The giant jumped and cried out. It looked disturbed at the sight of this weird “thing” (it obviously did not know what a spaceship was!) that sat so close to its box dwelling. It must have wondered how this amber object could have arrived so secretly. Was it an airplane? If so, it was very different from what it was used to.
All of a sudden the small, four-legged creature started barking furiously. Then it crouched down on its belly and slunk behind the giant, yelping and whining. The native, stupefied and terrorized and not believing its rudimentary senses, finally saw the cause of its dwarf friend’s fright.
There
, close by, in the shadows that its light tube was now chasing away, two creatures, like cylindrical mannequins, were standing there on two legs (skinny compared to its own) and staring through the transparent part of their helmets.
Hogounn and Injya enjoyed the terror that they struck in this inhabitant of planet T27.
“I think that’s enough,” Hogounn counseled. “Let’s activate the security and get back to our ship.”
Lowering a tiny lever inside his spacesuit he turned it on. A short distance away, an opening in their ship parked on the path shot out a green ray and swept across the countryside until it rested in the giant, who stumbled back in fear. It was instantly paralyzed while its four-legged friend, because of its size, escaped the emerald green light beam and scurried into the boxy house where the other two natives remained.
Hogounn and Injya headed for their spaceship, passing close by the giant who could not move, frozen with a look of utter confusion.
The two astronauts jumped onto the ramp leading into the ventral hatch. Very soon, sitting at their command posts, they stopped the green paralyzing ray and started up the gravito-magnetic thrusters.
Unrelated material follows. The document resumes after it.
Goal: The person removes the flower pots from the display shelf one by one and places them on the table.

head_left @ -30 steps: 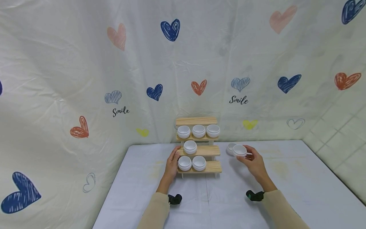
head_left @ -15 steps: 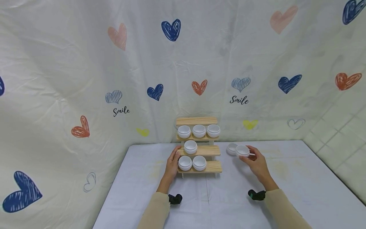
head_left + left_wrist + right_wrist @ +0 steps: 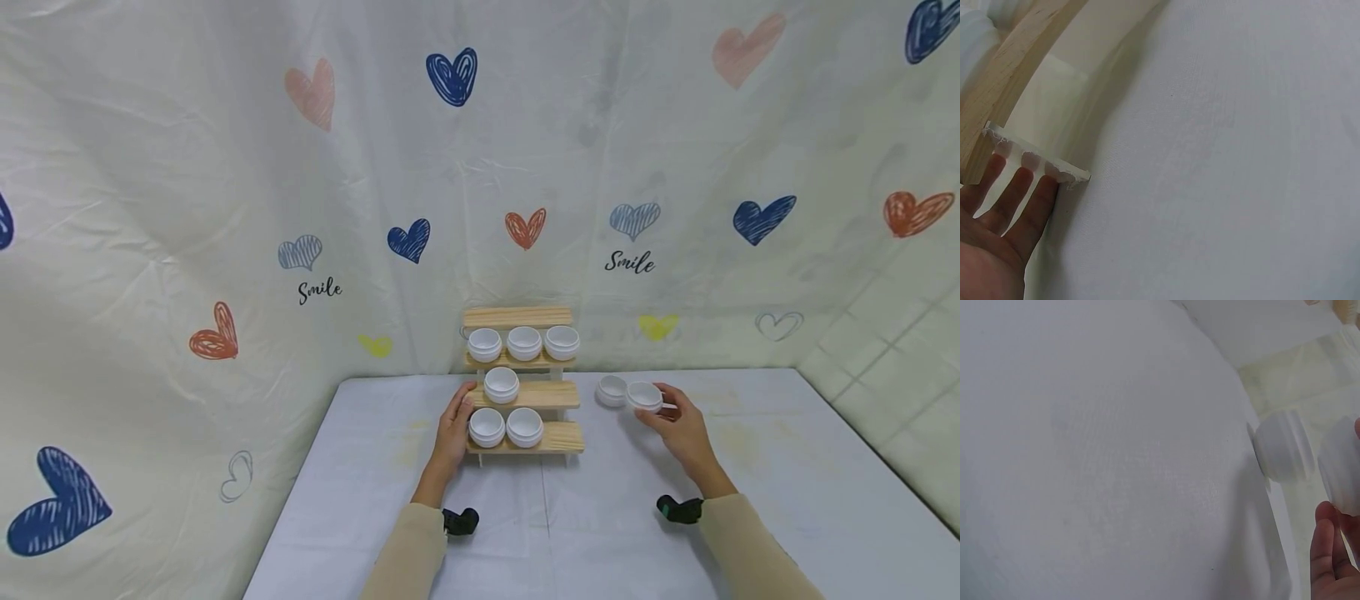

When the ray was gone the giant could move. In a daze and pale with fear it dropped its portable light and backed away. Its big, frightened eyes watched the mysterious machine rise up with its two weird “creatures” that came straight out of a nightmare.
In a few seconds the spaceship reached a very high altitude and shot off toward the second observation astrobase that had been orbiting around planet T27 for a little while. Out of their spacesuits now Hogounn and Injya looked at each other and broke out laughing.
“I’m a little ashamed of playing tricks like that on these primitives,” Injya confessed.
“Nah, it’s necessary… and it confirms our opinion of them. With a few rare exceptions their reactions are always the same. When they see us either they run away as fast as their long limbs can carry them or they fall to the ground. We make them so scared every time.”